Meanwhile, Templer had experienced just how dangerous aerial activity could be; on 10 December 1881 he invited Walter Powell, the MP for Malmesbury, and James Agg-Gardner, the MP for Cheltenham, for a flight in the government-owned balloon Saladin. They departed Bath and headed towards Dorset:
‘Crewkerne was presently sighted, then Beaminster. The roar of the sea gave the next indication of the locality to which the balloon had drifted and the first hint of the possible perils of the voyage. A descent was now effected to within a few hundred feet of earth, and an endeavour was made to ascertain the exact position they had reached. The course taken by the balloon between Beaminster and the sea is not stated in Captain Templer’s letter. The wind, as far as we can gather, must have shifted, or different currents of air must have been found at the different altitudes. What Captain Templer says is that they coasted along to Symonsbury, passing, it would seem, in an easterly direction and keeping still very near to the earth. Soon after they had left Symonsbury, Captain Templer shouted to a man below to tell them how far they were from Bridport, and he received for answer that Bridport was about a mile off. The pace at which the balloon was moving had now increased to thirty-five miles an hour. The sea was dangerously close, and a few minutes in a southerly current of air would have been enough to carry them over it. They seem, however, to have been confident in their own powers of management. They threw out ballast, and rose to a height of 1500 feet, and thence came down again only just in time, touching the ground at a distance of about 150 yards from the cliff. The balloon here dragged for a few feet, and Captain Templer, who had been letting off the gas, rolled out of the car, still holding the valve line in his hand. This was the last chance of a safe escape for anybody. The balloon, with its weight lightened, went up about eight feet. Mr Agg-Gardner dropped out and broke his leg. Mr Powell now remained as the sole occupant of the car. Captain Templer, who still had hold of the rope, shouted to Mr Powell to come down the line. This he attempted to do, but in a few seconds, and before he could commence his perilous descent, the line was torn out of Captain Templer’s hands. All communication with the earth was cut off, and the balloon rose rapidly, taking Mr Powell with it in a south-easterly direction out to sea.’30
Despite extensive search operations by naval and commercial ships from England, France and the Channel Islands, Powell and the balloon were never seen again. No doubt George Usborne, in common with other educated and technically-minded citizens in Queenstown, would have kept abreast of these developments as reported in the English and Irish press.
Early Life in Queenstown
In 1880, George was appointed to the Queenstown Coastguard and served there for three years. Then, in December 1883, he joined Cork Harbour Board as Deputy Harbour Master, becoming Pilot Master in 1893 and eventually Harbour Master in 1922. He was Honorary Secretary of the lifeboat management committee for forty years. The May 1920 Lifeboat Journal reported that on:
‘20 April 1920, Admiral Sir Reginald Tupper, KCB, Commander-in-Chief Western Approaches, presented to Captain Usborne the Thanks of the Committee Management inscribed on Vellum, and the Silver Inkstand which had been awarded to him for his services during thirty-six years as Honorary Secretary of the Queenstown Station, which has now been closed.’
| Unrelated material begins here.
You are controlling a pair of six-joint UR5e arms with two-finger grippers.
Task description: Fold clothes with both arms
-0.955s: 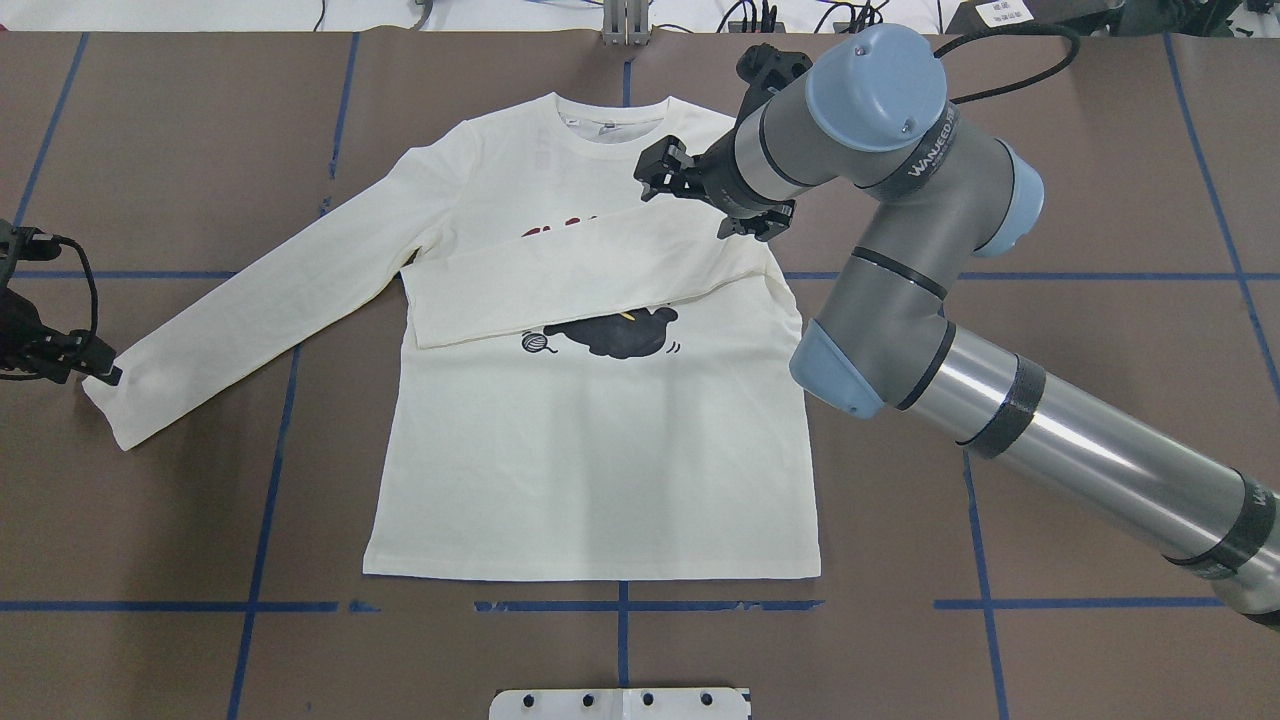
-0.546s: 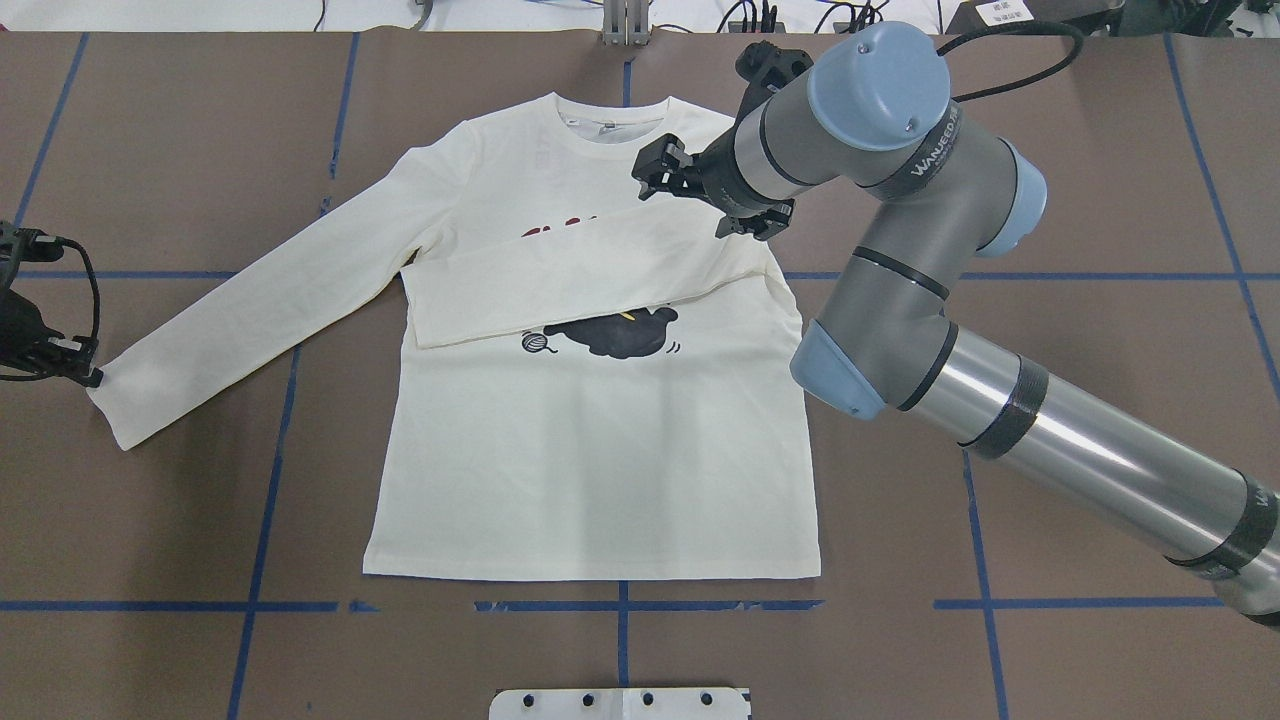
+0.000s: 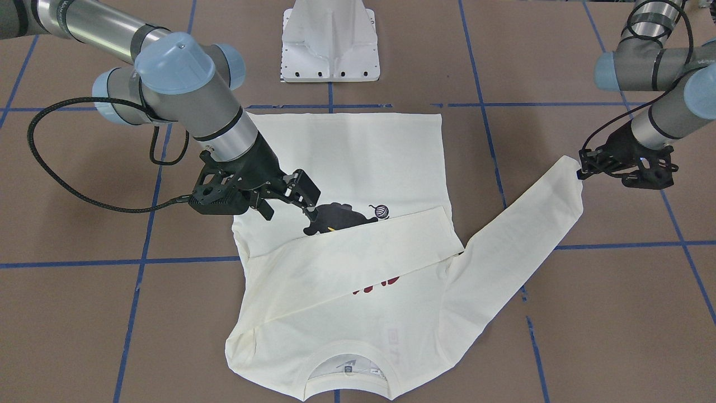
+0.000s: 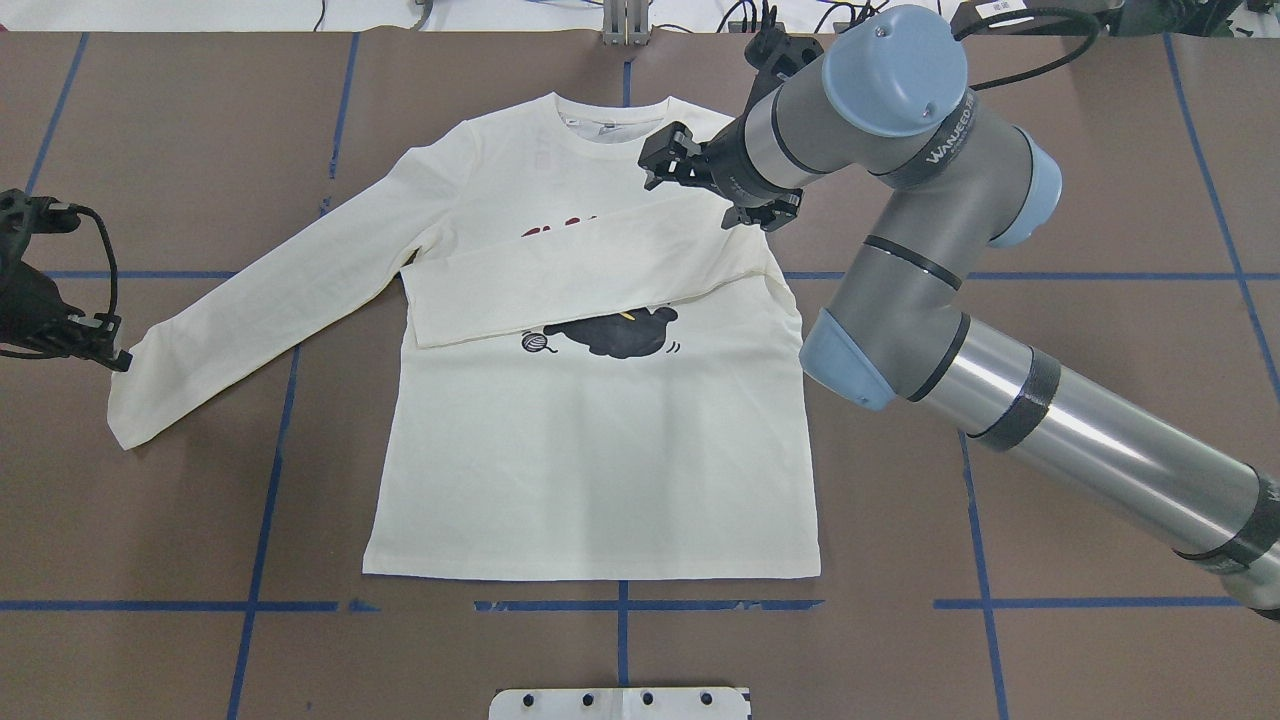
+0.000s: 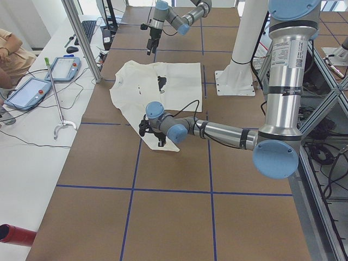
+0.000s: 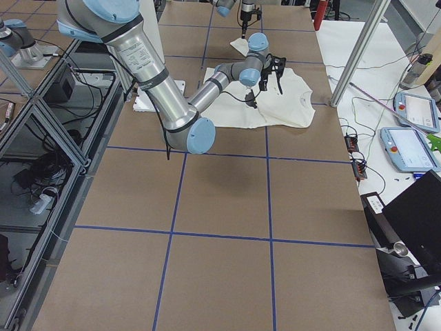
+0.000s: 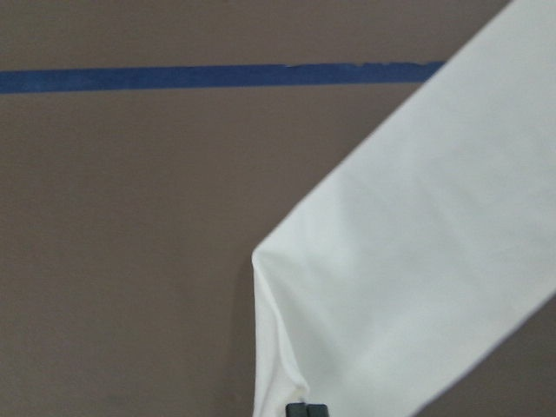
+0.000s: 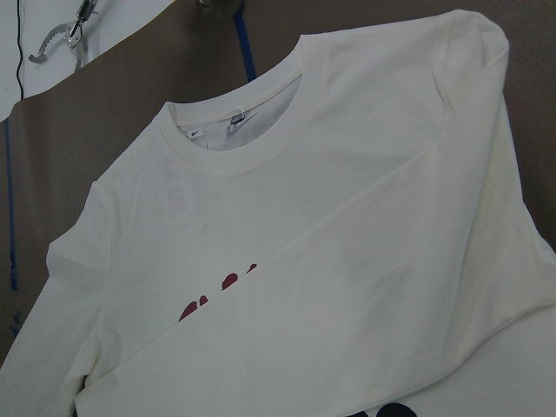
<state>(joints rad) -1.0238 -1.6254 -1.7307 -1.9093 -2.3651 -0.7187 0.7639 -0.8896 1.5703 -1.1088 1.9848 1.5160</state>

He retired from his position as harbour master in May 1925 owing to ill health and died two months later. His obituaries in the Irish press praised his long career of public service and noted that he had carried out his work with the Irish Times to his usual high standard, commenting favourably upon his, ‘utmost zeal and efficiency’, and the Cork Examiner recording that he was, ‘a very upright and kindly gentleman, who made innumerable friends amongst those who had the pleasure of his cultured and refined acquaintance’. George Usborne was very proud of his years of service in what he regarded as the safest harbour in the United Kingdom at all times. He recalled that he had seen the largest ocean steamers of nearly every line flying the British flag enter and leave the harbour at all stages of the tide, in all weathers, both day and night, and had never known a casualty occur, except through carelessness or some grave error of judgement.
The Cork Harbour Board meets on 10 October 1917, Captain George Usborne is seated in the centre of the photograph, in uniform. (Port of Cork)
John Gilbert, Patrick’s Quay, Cork, 1886. Watercolour on paper 21 x 31cm. Crawford Art Gallery, Cork.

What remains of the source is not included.